SGLang HiCache KV Cache offload

Luchang-Li

2786人浏览 · 2025-09-15 16:43:43

Luchang-Li · 2025-09-15 16:43:43 发布

Ref

https://docs.sglang.io/advanced_features/hicache_design.html

https://docs.sglang.io/advanced_features/hicache_best_practices.html

https://lmsys.org/blog/2025-09-10-sglang-hicache/

SGLang Development Roadmap (2025 H2)

LMCache KV cache存储

Mooncake (6): Mooncake+SGLang HiCache 通过全局 KVCache 缓存共享降低 84% 的 TTFT

https://kvcache-ai.github.io/Mooncake/getting_started/examples/sglang-integration/hicache-integration-v1.html

论文：

Strata: Hierarchical Context Caching for Long Context Language Model Serving

Note: 当前理解并不太透彻，本文后续将继续更新。

HiRadixCache与LMCache对比

LMCache相对于引擎更加独立，可以集成到VLLM，也可以集成到SGLang，当前都已经实现了两个引擎的集成。但SGLang HiRadixCache是SGLang内部模块，只能SGLang使用。LMCache架构比较简单清晰，HiRadixCache相对来说没有什么介绍文档，理解难度相对比较高。

LMCache的存储层级：GPU引擎自己管理，LMCache不负责。LMCache包括CPU，Disk，Remote三个层级。即使VLLM/SGLang关闭自身GPU prefix cache仍然可以使用LMCache多级存储。每个存储层级是独立管理各自的存储。SGLang的HiRadixCache使用一个统一Radix Tree管理GPU/CPU (Disk/3FS的存储由backend自己管理)。

LMCache比HiRadixCache多了一个Remote存储层级，在Remote层级可以支持3fs/mooncake之类的，与Local disk可以同时使用。实际上LMCache可以加任意多层级，因为是按照存储层级list进行依次读写。但是HiRadixCache固定3层，前两层固定GPU和CPU，L3只能[本地磁盘，3FS，mooncake，nixl]选择一个，灵活性相对较差。

LMCache写入CPU/Disk/Remote不同后端是每个后端同时写入。load的时候按存储层级依次查找。

每个存储层级独立管理各自的存储逻辑，可以独立实现基于hashmap或者radix tree的管理。

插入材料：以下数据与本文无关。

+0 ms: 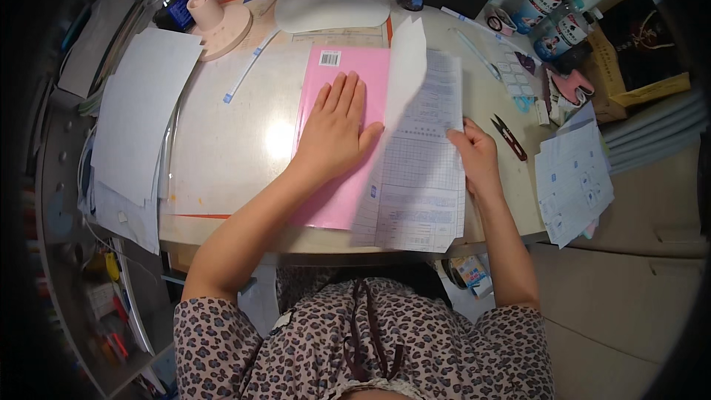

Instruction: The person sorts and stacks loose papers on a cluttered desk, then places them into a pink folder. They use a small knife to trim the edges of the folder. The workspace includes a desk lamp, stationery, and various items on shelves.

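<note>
A pink booklet cover (370, 69) with a barcode label lies on the desk in front of me. My left hand (336, 128) presses flat on it, fingers together and pointing away from me. To its right are printed sheets with grids and text (422, 178), their right edge pinched between thumb and fingers of my right hand (475, 147). Between cover and sheets a white page (408, 72) stands up and curls at its top. Whether the sheets are bound to the pink cover cannot be seen.
A pink lamp base (222, 33) and a white stand (333, 8) are at the back. White papers (144, 116) overhang the left edge. Thread snips (509, 138), folded printed sheets (575, 178) and bottles (561, 33) lie or stand on the right. A measuring tape strip (250, 66) lies left.
</note>
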The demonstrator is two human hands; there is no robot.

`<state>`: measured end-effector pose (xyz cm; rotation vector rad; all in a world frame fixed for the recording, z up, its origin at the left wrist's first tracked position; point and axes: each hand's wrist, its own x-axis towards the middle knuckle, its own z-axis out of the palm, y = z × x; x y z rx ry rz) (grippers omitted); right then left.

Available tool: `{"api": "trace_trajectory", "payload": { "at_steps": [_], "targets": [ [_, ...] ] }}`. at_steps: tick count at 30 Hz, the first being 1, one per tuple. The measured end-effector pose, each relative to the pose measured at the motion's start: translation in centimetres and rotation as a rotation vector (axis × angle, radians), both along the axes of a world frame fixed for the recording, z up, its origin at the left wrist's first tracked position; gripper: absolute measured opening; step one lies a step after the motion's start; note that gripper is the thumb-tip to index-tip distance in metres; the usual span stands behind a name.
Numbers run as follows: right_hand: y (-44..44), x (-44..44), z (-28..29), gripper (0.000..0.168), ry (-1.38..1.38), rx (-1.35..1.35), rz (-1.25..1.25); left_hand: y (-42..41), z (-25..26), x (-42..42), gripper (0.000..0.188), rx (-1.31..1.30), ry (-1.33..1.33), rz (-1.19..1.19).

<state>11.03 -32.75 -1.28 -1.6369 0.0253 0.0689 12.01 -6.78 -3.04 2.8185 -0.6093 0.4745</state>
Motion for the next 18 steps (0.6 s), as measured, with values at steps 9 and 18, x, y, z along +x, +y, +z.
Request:
{"api": "trace_trajectory", "payload": {
  "at_steps": [9, 18],
  "targets": [
    [-0.4, 0.8, 1.7, 0.028, 0.269, 0.110, 0.032, 1.1, -0.4, -0.2, 0.062, -0.217, 0.149, -0.075],
    [1.0, 0.8, 2.9, 0.034, -0.098, -0.509, 0.152, -3.2, 0.7, -6.4, 0.063, -0.015, 0.098, 0.079]
  ]
}}
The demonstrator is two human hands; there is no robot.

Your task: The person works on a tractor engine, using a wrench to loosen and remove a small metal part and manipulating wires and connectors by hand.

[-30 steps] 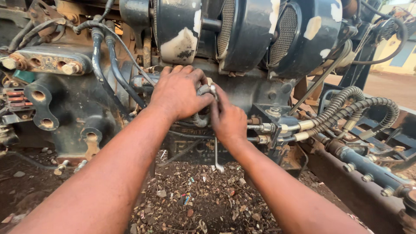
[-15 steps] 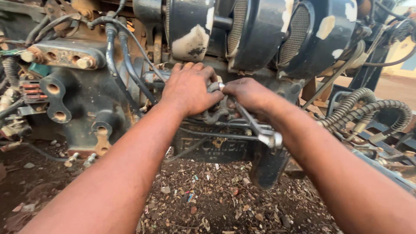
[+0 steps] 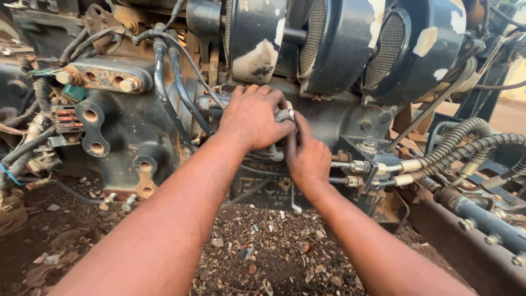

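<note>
My left hand (image 3: pixel 252 118) is clamped over a grey metal pipe fitting (image 3: pixel 285 115) on the side of a dirty black engine block (image 3: pixel 131 137). Pressed against it from the right, my right hand (image 3: pixel 307 156) grips a thin steel spanner (image 3: pixel 294 200). The spanner's handle hangs straight down below my palm, seen edge-on. Its head is hidden between my two hands. A short bent metal pipe (image 3: pixel 274 153) shows just under my left hand.
A black, paint-chipped cylindrical housing (image 3: pixel 339 44) hangs over my hands. Black rubber hoses (image 3: pixel 164 82) run down at the left. Braided hydraulic hoses (image 3: pixel 455 145) and steel line fittings (image 3: pixel 356 167) crowd the right. Littered dirt (image 3: pixel 263 246) with loose bolts (image 3: pixel 118 203) lies below.
The spanner swung out to the right half a second ago and now hangs straight down again. My right hand came back close against my left. The view shifted slightly right.
</note>
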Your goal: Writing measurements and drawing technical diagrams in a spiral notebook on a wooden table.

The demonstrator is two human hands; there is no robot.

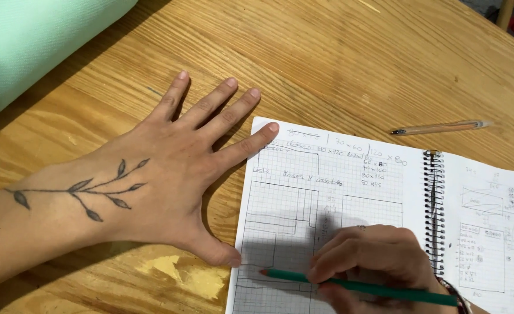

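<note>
My left hand (169, 168) lies flat and spread on the wooden table (338, 58), its thumb and index fingertip touching the left edge of an open spiral notebook (326, 192) with squared paper and pencil sketches. A leaf tattoo runs along its wrist. My right hand (373, 261) grips a green pencil (361, 286), whose tip rests on the lower left part of the page near my left thumb.
A clear pen (440, 127) lies on the table beyond the notebook. A roll of mint green fabric (30, 40) sits at the top left. The notebook's right page (489, 232) carries more sketches. The table's varnish is chipped near the left thumb.
</note>
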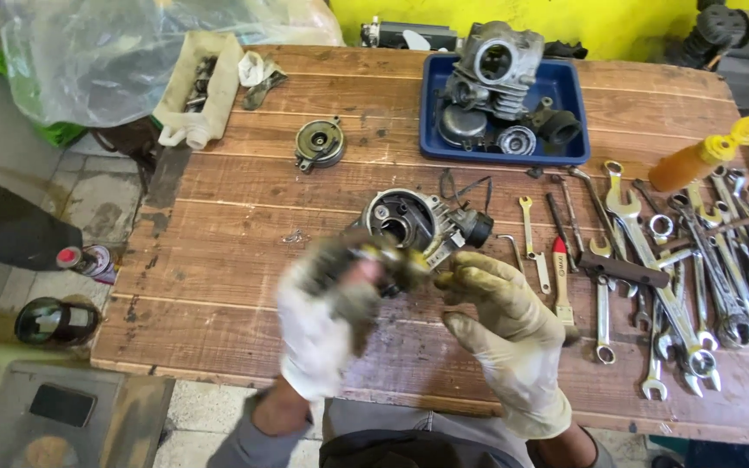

LMCache是按chunk(类似于page size，默认为256个token)，按一个chunk为单位进行存储，独立于引擎的page size。HiRadixCache按照page size存储，但是L3看上去是chunk size 128。

LMCache支持所有layer合并存储，或者layerwise存储。HiRadixCache当前看上去主要是layerwise存储。

LMCache的mem_obj ref_count需要手动管理，必须特别小心，很容易出bug。ref count多加了导致不能被驱逐和释放，减多了导致在cpu内部存储的被错误释放。这个我认为是LMCache设计比较失败的地方。

从Load和Store的额外overhead来说，LMCache的load是需要同步等待的。Store实现了异步，但是GPU-CPU拷贝仍然是同步的，只是写入Disk是异步。这一点HiRadixCache的异步操作可能实现的更好一些从而避免kv cache load/store带来的额外overhead。

Prefetch和L3后端写入策略更加丰富，而LMCache只支持同时写入。

Prefetch策略："best_effort", "wait_complete", "timeout"

L3写入策略："write_back", "write_through", "write_through_selective"

HiRadixCache简介

sglang实现的一个多级KV cache offload系统，类似于VLLM社区开发的LMCache。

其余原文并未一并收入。